◆ TASK ITEM: Sift through the material below and return the lines with "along".

◆ DATA SEGMENT:

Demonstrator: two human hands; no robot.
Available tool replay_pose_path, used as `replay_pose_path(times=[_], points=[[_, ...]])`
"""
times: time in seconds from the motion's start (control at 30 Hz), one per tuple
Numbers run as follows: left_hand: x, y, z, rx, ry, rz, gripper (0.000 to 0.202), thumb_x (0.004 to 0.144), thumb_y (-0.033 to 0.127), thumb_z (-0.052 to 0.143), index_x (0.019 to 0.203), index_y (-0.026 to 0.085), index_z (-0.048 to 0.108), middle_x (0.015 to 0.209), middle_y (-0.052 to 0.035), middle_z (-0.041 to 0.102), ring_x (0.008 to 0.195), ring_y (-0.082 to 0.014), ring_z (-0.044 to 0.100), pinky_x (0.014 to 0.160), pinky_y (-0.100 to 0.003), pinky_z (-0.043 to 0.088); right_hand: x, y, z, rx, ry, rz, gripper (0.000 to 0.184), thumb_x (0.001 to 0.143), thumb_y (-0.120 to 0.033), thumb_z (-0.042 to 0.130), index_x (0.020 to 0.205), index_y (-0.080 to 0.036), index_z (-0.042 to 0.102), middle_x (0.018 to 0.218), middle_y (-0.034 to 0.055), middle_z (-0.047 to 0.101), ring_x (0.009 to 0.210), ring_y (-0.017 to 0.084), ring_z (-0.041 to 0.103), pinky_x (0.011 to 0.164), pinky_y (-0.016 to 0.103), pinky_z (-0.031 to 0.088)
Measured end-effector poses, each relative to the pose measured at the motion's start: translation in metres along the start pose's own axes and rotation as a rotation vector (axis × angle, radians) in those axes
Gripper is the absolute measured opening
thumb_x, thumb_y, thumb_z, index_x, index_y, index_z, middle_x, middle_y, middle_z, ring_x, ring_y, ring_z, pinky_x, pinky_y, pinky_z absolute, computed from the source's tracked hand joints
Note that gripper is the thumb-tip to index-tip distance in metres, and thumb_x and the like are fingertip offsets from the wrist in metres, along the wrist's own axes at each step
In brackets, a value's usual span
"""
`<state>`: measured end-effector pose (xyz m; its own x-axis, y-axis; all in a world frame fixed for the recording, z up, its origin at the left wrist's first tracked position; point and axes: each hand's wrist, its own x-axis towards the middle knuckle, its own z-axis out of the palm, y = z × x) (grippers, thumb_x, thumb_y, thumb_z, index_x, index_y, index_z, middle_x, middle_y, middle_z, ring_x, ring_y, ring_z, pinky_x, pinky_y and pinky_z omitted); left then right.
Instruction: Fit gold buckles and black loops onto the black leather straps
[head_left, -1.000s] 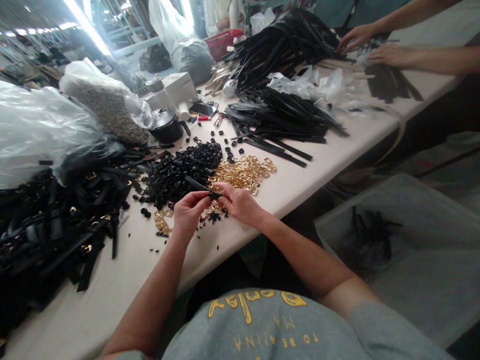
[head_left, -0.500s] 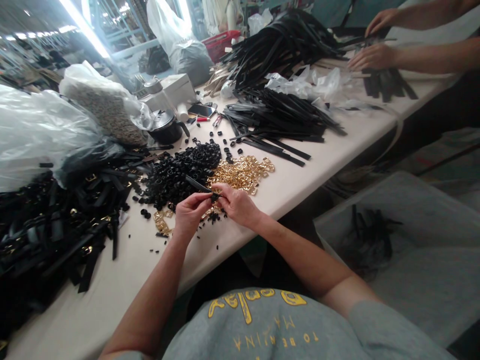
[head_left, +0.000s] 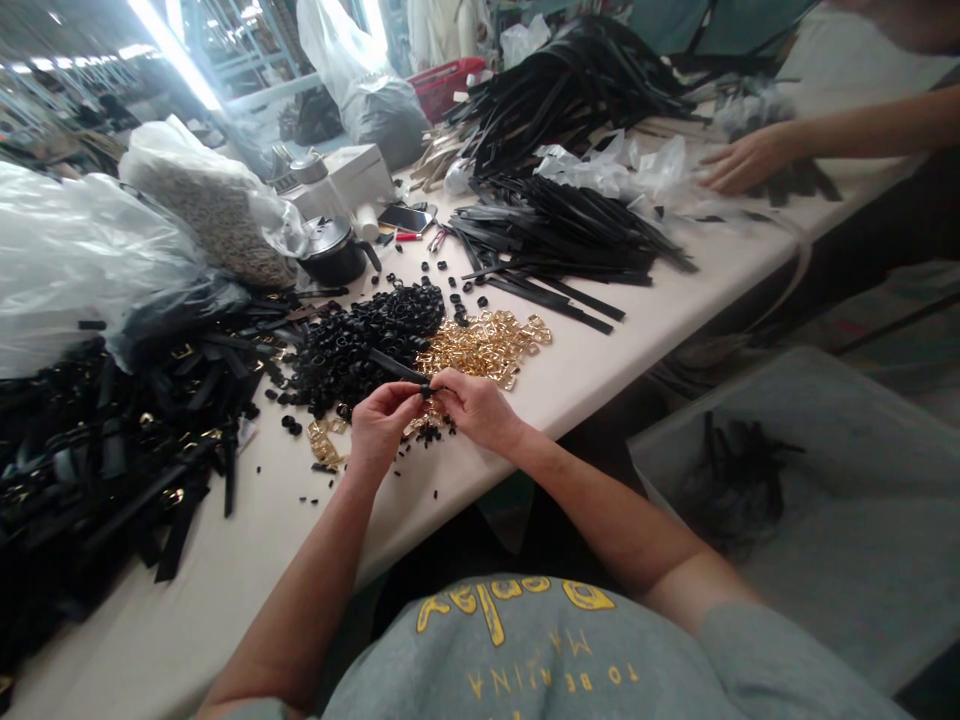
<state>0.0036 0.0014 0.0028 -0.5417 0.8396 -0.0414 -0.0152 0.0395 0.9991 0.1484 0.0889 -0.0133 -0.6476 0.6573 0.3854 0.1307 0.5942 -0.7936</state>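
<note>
At far left on the pale surface (head_left: 247, 540), a heap of black buckled straps (head_left: 112, 455), gold buckles attached; a clear plastic bag (head_left: 71, 260) lies behind it. Next, a bag of speckled contents (head_left: 206, 195), then a black lidded pot (head_left: 330, 255) with side handle. Mid-surface: a mound of small black loops (head_left: 360, 335). Left hand (head_left: 377, 425) near its front edge — thumb and fingers pinched on a black strap (head_left: 396, 367), whose free end slants up-left over the loops. Right hand (head_left: 481, 410) meets it, fingers closed on the strap's other end; exact grip partly hidden. Loose gold buckles (head_left: 487, 345) lie just beyond this hand. Farther right, a spread of black strips (head_left: 570, 230); then a co-worker's hand (head_left: 750, 160) — palm down, object beneath unclear. Below the surface, right: translucent bin (head_left: 847, 480) holding black scraps (head_left: 746, 470).
</note>
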Motion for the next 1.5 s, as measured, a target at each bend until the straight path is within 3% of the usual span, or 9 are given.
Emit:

◆ SOLUTION TO THIS TASK:
Measured end-effector poses, each relative to the pose measured at the motion's start: translation in metres along the start pose's own axes and rotation as a rotation vector (axis × angle, radians) in those axes
Note that gripper is the thumb-tip to index-tip distance in metres, and thumb_x and the like are fingertip offsets from the wrist in metres, along the wrist's own axes at each step

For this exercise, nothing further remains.